#### WHAT IS EXPECTED
Reproduce the data in full, exactly as given, leaving images out.

#### GIVEN INFORMATION
# # # # # # #

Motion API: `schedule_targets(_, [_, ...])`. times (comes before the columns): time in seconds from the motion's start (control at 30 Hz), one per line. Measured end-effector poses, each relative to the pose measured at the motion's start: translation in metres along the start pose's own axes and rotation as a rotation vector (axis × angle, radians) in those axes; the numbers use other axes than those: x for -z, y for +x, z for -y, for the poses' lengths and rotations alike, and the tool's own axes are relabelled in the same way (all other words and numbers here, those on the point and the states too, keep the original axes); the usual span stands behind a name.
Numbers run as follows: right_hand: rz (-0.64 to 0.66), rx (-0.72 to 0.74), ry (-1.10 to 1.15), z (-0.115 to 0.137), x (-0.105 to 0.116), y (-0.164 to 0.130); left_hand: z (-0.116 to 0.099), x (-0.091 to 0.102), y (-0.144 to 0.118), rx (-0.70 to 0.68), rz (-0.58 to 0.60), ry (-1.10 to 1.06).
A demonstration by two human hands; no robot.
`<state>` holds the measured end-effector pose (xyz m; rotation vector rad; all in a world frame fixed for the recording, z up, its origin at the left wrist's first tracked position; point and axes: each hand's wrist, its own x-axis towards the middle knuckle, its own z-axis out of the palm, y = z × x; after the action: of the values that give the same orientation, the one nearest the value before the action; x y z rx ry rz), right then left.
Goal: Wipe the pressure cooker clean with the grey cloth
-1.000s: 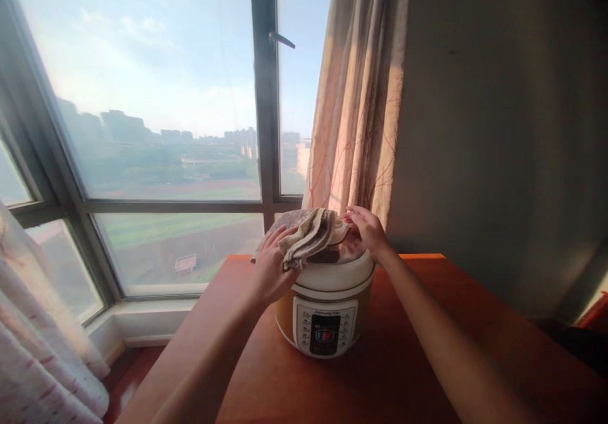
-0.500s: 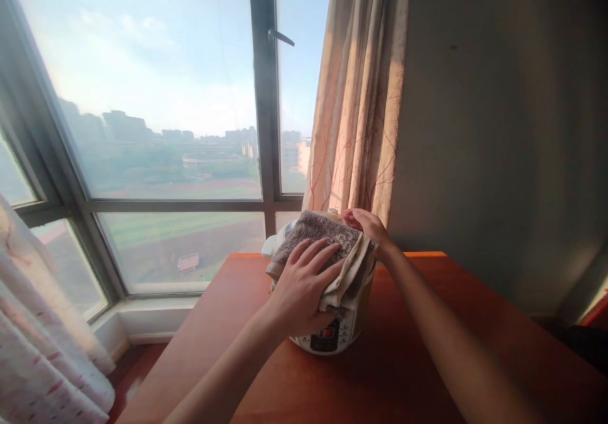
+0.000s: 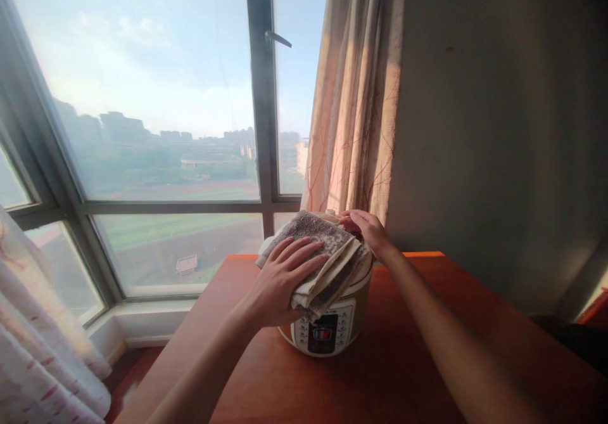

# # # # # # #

#### ANSWER SECTION
Motion API: `schedule_targets(_, [_, ...])`. times (comes before the columns): time in seconds from the motion's start (control at 30 Hz), one per line. Measured end-effector poses, each relative to the pose measured at the motion's start: translation in metres along the start pose's own axes and rotation as a rotation vector (axis × angle, radians) in those axes; the numbers use other axes than those: x for -z, y for +x, z for -y, for the poses' lengths and rotations alike, and the tool's own axes are relabelled in the same way (all other words and numbers here, those on the point and the states too, keep the original axes); the usual span stands behind a name.
Numbers run as follows: right_hand: rz (-0.64 to 0.66), rx (-0.72 to 0.74), ry (-1.10 to 1.15), z (-0.115 to 0.137), x (-0.105 to 0.116), y (-0.164 to 0.130); left_hand: z (-0.116 to 0.099), x (-0.091 to 0.102), y (-0.144 to 0.118), rx (-0.70 to 0.68), rz (-0.58 to 0.60), ry (-1.10 to 1.06).
A demonstration by two human hands; no robot.
`<state>` holds the measured end-effector pose (xyz m; rotation vector rad; all in a world frame fixed for the recording, z up, its origin at the left wrist's first tracked position; point and axes: each hand's wrist, its own x-axis towards the middle knuckle, its own z-axis out of the palm, y = z × x; after the action: of the values that give the same orientation, the one nearest the value before the action; x y z rx ry rz), right then left.
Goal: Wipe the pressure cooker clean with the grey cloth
-1.000s: 
-0.500s: 
+0.000s: 

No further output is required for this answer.